• _TASK INSTRUCTIONS_: Copy the data that appears below exactly. Drop the pictures.
^^^^^^^^^^^^^^^^
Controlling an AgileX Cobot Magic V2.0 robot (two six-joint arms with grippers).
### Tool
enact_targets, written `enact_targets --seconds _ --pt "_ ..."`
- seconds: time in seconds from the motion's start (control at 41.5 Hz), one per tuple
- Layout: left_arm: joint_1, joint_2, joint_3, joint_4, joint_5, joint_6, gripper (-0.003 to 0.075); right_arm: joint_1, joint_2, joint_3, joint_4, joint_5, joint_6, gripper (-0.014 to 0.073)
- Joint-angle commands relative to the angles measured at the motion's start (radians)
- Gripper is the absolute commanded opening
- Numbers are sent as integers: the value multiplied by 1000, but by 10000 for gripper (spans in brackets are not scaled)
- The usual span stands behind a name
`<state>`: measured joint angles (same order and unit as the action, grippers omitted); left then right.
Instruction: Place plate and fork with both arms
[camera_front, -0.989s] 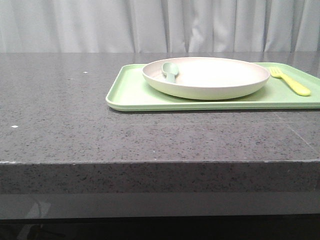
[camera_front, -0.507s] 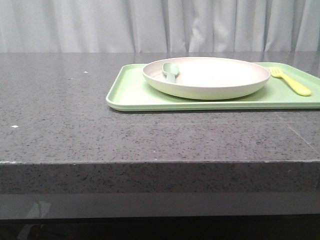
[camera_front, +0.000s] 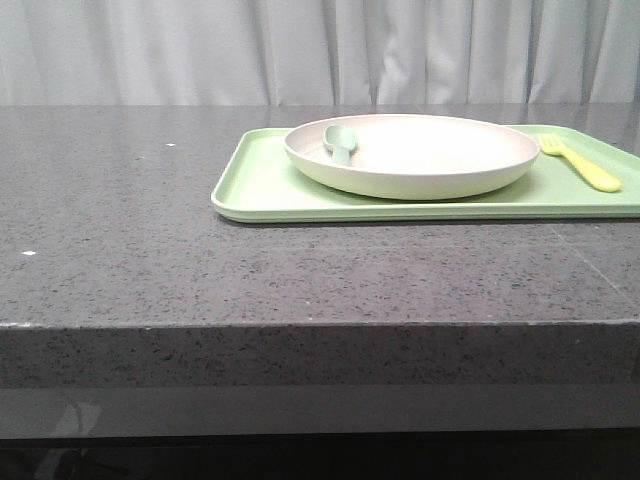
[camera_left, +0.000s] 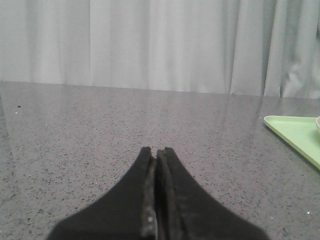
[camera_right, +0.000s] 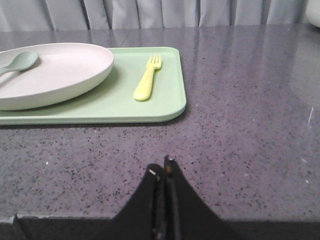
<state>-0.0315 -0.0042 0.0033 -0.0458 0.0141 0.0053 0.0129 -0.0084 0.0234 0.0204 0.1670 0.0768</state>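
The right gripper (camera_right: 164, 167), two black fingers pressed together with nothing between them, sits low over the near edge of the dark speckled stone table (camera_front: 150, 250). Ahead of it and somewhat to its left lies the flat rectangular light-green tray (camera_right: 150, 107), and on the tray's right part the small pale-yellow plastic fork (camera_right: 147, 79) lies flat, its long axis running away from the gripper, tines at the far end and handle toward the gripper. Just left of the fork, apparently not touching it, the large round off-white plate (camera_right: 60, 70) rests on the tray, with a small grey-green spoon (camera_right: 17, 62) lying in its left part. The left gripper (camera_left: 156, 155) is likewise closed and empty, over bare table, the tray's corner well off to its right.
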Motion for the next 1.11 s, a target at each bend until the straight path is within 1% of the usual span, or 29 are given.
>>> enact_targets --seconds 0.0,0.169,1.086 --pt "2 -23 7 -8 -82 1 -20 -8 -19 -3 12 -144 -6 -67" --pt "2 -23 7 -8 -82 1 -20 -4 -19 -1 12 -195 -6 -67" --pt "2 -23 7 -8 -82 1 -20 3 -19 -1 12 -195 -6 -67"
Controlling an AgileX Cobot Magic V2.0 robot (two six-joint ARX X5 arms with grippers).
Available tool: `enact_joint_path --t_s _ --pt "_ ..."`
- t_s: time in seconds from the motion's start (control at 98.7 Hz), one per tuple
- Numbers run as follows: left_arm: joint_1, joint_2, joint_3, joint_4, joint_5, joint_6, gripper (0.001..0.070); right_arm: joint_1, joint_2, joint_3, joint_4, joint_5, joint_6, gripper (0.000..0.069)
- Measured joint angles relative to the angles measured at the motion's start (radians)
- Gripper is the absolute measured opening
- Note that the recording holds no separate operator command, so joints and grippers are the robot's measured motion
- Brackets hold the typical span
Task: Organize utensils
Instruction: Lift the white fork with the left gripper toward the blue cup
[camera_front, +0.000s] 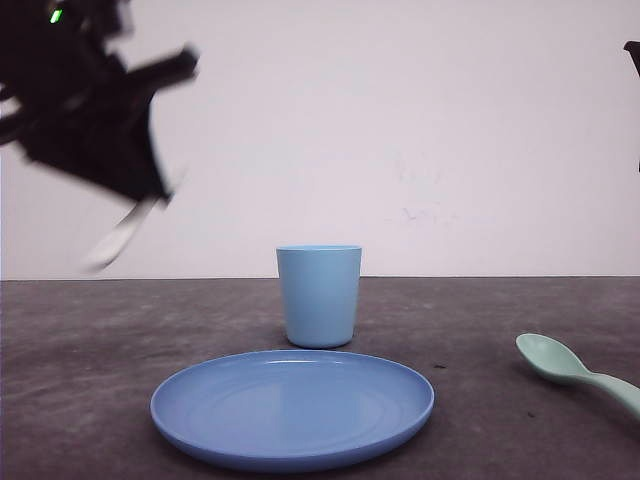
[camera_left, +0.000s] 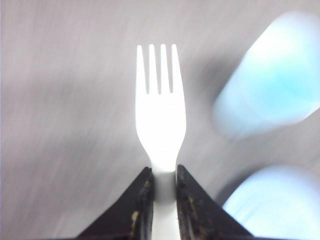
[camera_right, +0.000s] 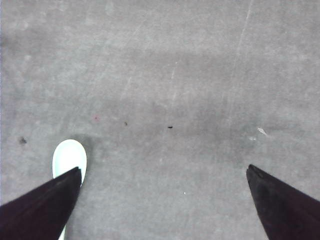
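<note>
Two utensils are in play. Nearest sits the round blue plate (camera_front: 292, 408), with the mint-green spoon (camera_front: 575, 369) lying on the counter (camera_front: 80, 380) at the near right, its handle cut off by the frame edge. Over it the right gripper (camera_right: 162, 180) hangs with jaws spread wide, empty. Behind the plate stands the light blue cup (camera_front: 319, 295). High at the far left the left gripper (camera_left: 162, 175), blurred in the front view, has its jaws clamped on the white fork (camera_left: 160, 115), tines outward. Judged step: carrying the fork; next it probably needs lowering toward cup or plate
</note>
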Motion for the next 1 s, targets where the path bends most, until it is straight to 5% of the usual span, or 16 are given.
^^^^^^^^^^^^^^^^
• _RESPONSE TO THE EXERCISE_:
Controlling an AgileX Cobot Magic V2.0 robot (two six-joint arms with grippers).
### Tool
enact_targets, written `enact_targets --seconds _ --pt "_ ..."`
- seconds: time in seconds from the motion's start (control at 41.5 Hz), one per tuple
- Layout: left_arm: joint_1, joint_2, joint_3, joint_4, joint_5, joint_6, gripper (-0.003 to 0.075); right_arm: joint_1, joint_2, joint_3, joint_4, joint_5, joint_6, gripper (-0.014 to 0.073)
- Joint-angle commands relative to the angles measured at the motion's start (radians)
- Gripper is the absolute commanded opening
- Numbers are sent as integers: the value multiplied by 1000, but by 10000 for gripper (spans in brackets are not scaled)
- The usual span stands behind a name
`<state>`: measured joint angles (same order and unit as the action, grippers omitted); left then right.
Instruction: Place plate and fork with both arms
[camera_front, -0.989s] 
[camera_front, -0.507s] 
[camera_front, +0.000s] 
[camera_left, +0.000s] 
[camera_right, +0.000s] 
<state>-0.0315 -0.0042 0.0033 -0.0458 0.0141 0.0053 0.0129 -0.0084 0.0234 0.0204 0.1670 0.0768</state>
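The right gripper (camera_right: 164, 167), two black fingers pressed together with nothing between them, sits low over the near edge of the dark speckled stone table (camera_front: 150, 250). Ahead of it and somewhat to its left lies the flat rectangular light-green tray (camera_right: 150, 107), and on the tray's right part the small pale-yellow plastic fork (camera_right: 147, 79) lies flat, its long axis running away from the gripper, tines at the far end and handle toward the gripper. Just left of the fork, apparently not touching it, the large round off-white plate (camera_right: 60, 70) rests on the tray, with a small grey-green spoon (camera_right: 17, 62) lying in its left part. The left gripper (camera_left: 156, 155) is likewise closed and empty, over bare table, the tray's corner well off to its right.
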Motion for the next 1.11 s, a target at each bend until the straight path is within 1% of the usual span, or 29 are given.
>>> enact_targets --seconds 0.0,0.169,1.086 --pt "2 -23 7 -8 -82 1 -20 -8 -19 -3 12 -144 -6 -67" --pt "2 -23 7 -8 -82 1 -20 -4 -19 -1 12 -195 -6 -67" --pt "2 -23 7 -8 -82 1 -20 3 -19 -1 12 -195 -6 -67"
Controlling an AgileX Cobot Magic V2.0 robot (two six-joint ARX X5 arms with grippers).
Available tool: `enact_joint_path --t_s _ --pt "_ ..."`
- t_s: time in seconds from the motion's start (control at 98.7 Hz), one per tuple
- Numbers run as follows: left_arm: joint_1, joint_2, joint_3, joint_4, joint_5, joint_6, gripper (0.001..0.070); right_arm: joint_1, joint_2, joint_3, joint_4, joint_5, joint_6, gripper (0.000..0.069)
- Measured joint angles relative to the angles measured at the motion's start (radians)
- Gripper is the absolute measured opening
- Note that the recording holds no separate operator command, so joints and grippers are the robot's measured motion
- Brackets hold the typical span
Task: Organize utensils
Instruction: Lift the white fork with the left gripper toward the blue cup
[camera_front, +0.000s] 
[camera_left, +0.000s] 
[camera_right, +0.000s] 
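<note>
Two utensils are in play. Nearest sits the round blue plate (camera_front: 292, 408), with the mint-green spoon (camera_front: 575, 369) lying on the counter (camera_front: 80, 380) at the near right, its handle cut off by the frame edge. Over it the right gripper (camera_right: 162, 180) hangs with jaws spread wide, empty. Behind the plate stands the light blue cup (camera_front: 319, 295). High at the far left the left gripper (camera_left: 162, 175), blurred in the front view, has its jaws clamped on the white fork (camera_left: 160, 115), tines outward. Judged step: carrying the fork; next it probably needs lowering toward cup or plate
</note>
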Motion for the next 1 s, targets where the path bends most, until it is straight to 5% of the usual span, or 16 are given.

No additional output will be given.